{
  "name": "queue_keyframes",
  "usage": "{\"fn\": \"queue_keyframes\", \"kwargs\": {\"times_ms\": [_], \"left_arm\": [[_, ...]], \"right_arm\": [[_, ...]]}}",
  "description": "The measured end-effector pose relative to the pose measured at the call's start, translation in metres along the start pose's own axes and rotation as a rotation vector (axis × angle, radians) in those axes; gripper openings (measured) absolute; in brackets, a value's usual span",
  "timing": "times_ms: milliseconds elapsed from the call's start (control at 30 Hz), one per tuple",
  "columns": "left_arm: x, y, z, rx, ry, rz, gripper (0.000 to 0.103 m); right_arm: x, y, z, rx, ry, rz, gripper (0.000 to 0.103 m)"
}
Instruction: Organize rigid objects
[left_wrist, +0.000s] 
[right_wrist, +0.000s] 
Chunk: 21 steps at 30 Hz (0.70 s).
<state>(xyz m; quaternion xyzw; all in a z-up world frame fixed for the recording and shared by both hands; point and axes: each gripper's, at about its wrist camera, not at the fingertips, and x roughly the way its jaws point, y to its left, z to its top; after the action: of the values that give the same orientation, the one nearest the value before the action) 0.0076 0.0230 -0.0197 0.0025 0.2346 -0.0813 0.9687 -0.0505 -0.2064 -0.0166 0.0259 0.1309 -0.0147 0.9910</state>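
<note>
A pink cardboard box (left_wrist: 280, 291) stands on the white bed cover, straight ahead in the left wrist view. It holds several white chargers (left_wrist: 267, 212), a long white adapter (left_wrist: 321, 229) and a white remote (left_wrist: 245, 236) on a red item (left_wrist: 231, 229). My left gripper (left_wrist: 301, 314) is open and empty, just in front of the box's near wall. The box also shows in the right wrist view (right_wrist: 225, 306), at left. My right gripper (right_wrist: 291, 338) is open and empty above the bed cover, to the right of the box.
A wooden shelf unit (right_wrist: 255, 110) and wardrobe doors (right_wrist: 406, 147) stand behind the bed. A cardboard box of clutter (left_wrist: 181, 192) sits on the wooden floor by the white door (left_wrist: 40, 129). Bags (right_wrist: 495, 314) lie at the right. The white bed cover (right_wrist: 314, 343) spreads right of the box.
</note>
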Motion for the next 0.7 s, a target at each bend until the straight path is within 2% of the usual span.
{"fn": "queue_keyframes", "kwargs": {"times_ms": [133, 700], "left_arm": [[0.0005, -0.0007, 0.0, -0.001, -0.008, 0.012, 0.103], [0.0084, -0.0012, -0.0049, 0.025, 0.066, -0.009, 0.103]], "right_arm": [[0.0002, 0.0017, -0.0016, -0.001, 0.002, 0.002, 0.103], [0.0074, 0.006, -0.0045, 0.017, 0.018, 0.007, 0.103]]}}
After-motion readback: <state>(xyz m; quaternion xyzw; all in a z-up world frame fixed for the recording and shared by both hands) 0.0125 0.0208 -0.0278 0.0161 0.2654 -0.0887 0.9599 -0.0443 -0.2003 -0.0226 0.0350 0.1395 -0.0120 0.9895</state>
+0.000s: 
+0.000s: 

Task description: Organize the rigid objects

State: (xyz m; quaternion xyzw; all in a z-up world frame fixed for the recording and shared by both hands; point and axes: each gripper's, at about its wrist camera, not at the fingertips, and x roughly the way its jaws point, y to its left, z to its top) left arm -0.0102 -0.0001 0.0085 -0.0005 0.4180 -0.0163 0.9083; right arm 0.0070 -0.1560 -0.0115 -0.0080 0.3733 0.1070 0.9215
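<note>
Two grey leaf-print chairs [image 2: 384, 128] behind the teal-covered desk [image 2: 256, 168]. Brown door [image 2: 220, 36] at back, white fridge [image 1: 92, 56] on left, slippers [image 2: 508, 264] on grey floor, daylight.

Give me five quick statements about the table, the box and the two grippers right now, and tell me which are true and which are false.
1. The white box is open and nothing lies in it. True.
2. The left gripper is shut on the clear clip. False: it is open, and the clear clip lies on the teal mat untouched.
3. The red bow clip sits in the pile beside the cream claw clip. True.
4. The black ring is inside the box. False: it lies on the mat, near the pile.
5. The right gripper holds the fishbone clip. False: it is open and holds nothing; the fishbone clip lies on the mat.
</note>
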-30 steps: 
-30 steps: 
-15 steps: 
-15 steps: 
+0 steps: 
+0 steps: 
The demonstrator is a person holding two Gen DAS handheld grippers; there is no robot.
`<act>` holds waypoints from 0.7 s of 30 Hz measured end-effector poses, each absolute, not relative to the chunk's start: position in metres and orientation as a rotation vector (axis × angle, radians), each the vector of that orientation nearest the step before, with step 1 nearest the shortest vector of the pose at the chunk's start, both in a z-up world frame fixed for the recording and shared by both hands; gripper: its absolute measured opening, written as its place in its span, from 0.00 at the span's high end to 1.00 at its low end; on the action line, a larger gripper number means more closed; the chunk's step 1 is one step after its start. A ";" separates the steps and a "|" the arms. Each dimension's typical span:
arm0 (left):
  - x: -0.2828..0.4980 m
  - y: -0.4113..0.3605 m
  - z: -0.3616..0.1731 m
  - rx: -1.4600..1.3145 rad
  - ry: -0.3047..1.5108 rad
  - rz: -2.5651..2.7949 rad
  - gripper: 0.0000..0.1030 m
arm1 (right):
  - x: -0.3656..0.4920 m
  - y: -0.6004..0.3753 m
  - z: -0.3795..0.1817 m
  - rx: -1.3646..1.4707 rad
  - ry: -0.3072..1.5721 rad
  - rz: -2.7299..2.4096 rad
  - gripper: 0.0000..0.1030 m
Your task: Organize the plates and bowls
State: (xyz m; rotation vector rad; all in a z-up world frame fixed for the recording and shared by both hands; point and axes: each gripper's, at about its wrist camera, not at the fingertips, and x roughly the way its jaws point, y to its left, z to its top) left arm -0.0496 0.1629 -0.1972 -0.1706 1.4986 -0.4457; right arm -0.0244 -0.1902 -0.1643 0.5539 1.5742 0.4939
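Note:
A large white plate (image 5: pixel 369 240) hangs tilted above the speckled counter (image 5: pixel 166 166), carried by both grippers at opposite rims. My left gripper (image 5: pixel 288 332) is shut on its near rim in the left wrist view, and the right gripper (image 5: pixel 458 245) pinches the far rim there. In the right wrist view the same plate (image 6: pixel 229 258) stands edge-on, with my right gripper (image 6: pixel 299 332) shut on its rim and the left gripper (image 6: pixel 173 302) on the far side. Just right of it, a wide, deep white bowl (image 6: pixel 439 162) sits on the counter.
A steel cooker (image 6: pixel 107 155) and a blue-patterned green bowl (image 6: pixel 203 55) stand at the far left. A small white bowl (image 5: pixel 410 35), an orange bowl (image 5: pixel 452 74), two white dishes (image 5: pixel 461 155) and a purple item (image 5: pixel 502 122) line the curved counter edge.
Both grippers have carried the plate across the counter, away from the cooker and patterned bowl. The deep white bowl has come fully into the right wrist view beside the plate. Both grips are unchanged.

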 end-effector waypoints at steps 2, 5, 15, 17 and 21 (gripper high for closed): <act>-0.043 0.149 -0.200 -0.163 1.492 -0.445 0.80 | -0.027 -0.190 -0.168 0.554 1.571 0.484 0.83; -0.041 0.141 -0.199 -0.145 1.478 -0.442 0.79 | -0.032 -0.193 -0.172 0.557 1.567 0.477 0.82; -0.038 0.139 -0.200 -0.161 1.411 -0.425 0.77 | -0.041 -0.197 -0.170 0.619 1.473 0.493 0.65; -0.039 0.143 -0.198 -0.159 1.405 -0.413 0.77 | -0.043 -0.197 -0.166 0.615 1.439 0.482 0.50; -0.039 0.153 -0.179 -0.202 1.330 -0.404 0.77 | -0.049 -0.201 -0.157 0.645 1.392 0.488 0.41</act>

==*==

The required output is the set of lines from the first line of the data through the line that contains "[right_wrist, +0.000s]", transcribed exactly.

◆ Output below
{
  "name": "queue_keyframes",
  "usage": "{\"fn\": \"queue_keyframes\", \"kwargs\": {\"times_ms\": [_], \"left_arm\": [[_, ...]], \"right_arm\": [[_, ...]]}}",
  "description": "The measured end-effector pose relative to the pose measured at the call's start, translation in metres along the start pose's own axes and rotation as a rotation vector (axis × angle, radians) in those axes; gripper openings (measured) absolute; in brackets, a value's usual span",
  "timing": "times_ms: milliseconds elapsed from the call's start (control at 30 Hz), one per tuple",
  "columns": "left_arm: x, y, z, rx, ry, rz, gripper (0.000 to 0.103 m); right_arm: x, y, z, rx, ry, rz, gripper (0.000 to 0.103 m)"
}
Instruction: Organize rigid objects
[left_wrist, +0.000s] 
[right_wrist, +0.000s] 

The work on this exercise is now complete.